The first day I arrived with a box of my kitchen things, I opened a cabinet to find that Janice's kitchen was immaculately conceived and executed.  There were neat, handwritten stickey labels on every compartment in every drawer and cabinet.  Everything had a place, and everything was in its place.  If for one instant I saw myself as a mighty oak coming into my relationship, this felled me instantly and completely.  I looked in drawer after drawer, cabinet after cabinet, awed that all was the same:  ordered, meticulous.  There were two pitchers in the Hoosier pie safe, a brown one, and a clear one, and Janice's handwriting tersely indicating that the brown pitcher was for iced tea, and under no circumstances should anyone try to put anything but water in the clear pitcher because (duh) it would stain the sides.  I felt slapped.  In my own kitchern, I was lucky to FIND a pitcher since not a single one of my three children ever unloaded dishes and put them where the dishes belonged.  I put the pitchers carefully back into the cabinet, my face a hot red, believing that message was specially directed at me, because I certainly would have messed up the clear pitcher, would have shamefully turned it brown and dirty with my first use.  There wasn't even a corner for this old dog to sadly curl up in.
I realized that day that nothing I had was needed in the kitchen for it to function.  It already contained everything, and I offered only duplications.  So I left most of my things back home for my daughter to use.  David's daughter cleared out the things that were most precious to her mother, not because, as David mused, she was afraid I would take them. I knew it was because I would infect them, bruise them with the touch of my hand, even as my eye took in the view of home that had been her mother's.  I knew because of Janice's pitchers.  I knew because of what my cabinets looked like.  I knew because I loved my own mother, I knew because it is what I would want my daughters to do for me if they could, but when their father divorced me, they could not.  Dirty hands today touch what was once mine.  I have to let it go, and it is very painful for all of us.

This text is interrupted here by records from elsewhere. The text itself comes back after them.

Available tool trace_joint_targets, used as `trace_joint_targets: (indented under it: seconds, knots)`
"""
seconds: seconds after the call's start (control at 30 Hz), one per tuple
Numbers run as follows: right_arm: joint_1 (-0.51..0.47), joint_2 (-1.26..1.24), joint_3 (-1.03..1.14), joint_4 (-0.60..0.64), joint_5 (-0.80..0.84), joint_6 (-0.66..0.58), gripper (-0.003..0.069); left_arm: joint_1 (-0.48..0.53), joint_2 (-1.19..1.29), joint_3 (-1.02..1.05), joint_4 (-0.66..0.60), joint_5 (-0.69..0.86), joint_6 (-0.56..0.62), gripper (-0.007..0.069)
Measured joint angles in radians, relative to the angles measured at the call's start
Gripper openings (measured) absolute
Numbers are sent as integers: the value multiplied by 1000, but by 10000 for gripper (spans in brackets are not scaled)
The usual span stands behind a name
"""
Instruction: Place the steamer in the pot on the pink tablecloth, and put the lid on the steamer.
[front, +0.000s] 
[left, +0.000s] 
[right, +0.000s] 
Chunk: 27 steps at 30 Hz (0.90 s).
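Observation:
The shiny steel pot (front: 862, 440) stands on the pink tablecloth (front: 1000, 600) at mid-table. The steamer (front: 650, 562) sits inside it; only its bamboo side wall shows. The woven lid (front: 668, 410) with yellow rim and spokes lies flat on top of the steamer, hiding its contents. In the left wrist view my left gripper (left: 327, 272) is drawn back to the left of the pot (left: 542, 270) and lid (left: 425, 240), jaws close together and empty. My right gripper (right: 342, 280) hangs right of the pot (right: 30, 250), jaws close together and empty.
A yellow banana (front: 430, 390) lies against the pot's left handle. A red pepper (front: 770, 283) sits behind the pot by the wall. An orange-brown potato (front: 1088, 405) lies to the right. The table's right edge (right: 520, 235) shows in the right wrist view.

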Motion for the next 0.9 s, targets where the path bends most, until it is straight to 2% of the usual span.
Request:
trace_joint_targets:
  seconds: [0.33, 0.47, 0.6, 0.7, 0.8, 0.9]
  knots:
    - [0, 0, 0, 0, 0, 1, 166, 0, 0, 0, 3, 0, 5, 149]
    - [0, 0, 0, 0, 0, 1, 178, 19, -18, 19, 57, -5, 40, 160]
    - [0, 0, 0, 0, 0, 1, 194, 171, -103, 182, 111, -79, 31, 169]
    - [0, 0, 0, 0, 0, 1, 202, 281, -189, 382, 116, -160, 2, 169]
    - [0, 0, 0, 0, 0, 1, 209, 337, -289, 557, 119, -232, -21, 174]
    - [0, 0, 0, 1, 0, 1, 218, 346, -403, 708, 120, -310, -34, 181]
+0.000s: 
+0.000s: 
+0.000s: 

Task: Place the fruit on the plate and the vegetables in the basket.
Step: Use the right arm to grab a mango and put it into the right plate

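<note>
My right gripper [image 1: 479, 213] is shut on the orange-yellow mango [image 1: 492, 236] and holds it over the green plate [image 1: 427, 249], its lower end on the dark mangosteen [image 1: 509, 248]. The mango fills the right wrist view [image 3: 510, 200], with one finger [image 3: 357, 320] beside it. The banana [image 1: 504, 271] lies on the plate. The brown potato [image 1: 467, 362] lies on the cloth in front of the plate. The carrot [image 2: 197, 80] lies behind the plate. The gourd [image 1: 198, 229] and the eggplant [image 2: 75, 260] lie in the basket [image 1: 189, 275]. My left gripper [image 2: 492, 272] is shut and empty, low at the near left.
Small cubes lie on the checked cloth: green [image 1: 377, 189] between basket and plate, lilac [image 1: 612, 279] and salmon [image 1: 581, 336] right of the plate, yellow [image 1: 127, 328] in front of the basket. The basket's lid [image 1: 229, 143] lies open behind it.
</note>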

David generously told me I could do whatever I wanted, move things, reorganize.  Instead I began a conversation with Janice.  She was scarey, and she intimidated me.  She still does.  But I had to tell her, had to admit to her that I could never accomplish the order that she had in her life.  The berries she grew were in jars and in the freezer, labled with the month and year they were perfectly processed, something I had always dreamed of doing.  I secretly told Janice I wish I could have stood next to her to watch her work.  I took communion with her every time I popped a round plump blueberry her hand had touched into my mouth.  Not once, never have I taken a single bite of her harvest that I don't consciously put her image before me. I try to replicate her order; I changed nothing, but simply found nooks and crannies in the kitchen where I could put a few of the things I used from home.  I did not take over, but soulfully begged a place to share.  Janice has allowed that.  I cook and work and clean, and form a quiet admiration society for Janice, and somehow this woman is with me.  She isn't harsh, she is a teacher, and I am far more grateful than jealous.  Janice and her company have made my life better,easier, and certainly far more organized. I have found a corner for the Labrador Retriever inside of me.  I never imagined that taking David for a husband would mean discovering his wife, Janice, as an interior companion. She is with me every day, stuck with me, and I...well, I am a Labrador Retreiver.  "Please, sweet Jesus, just pat me on the head!" Instead of finding a place for things, we have sorted out a place for each other.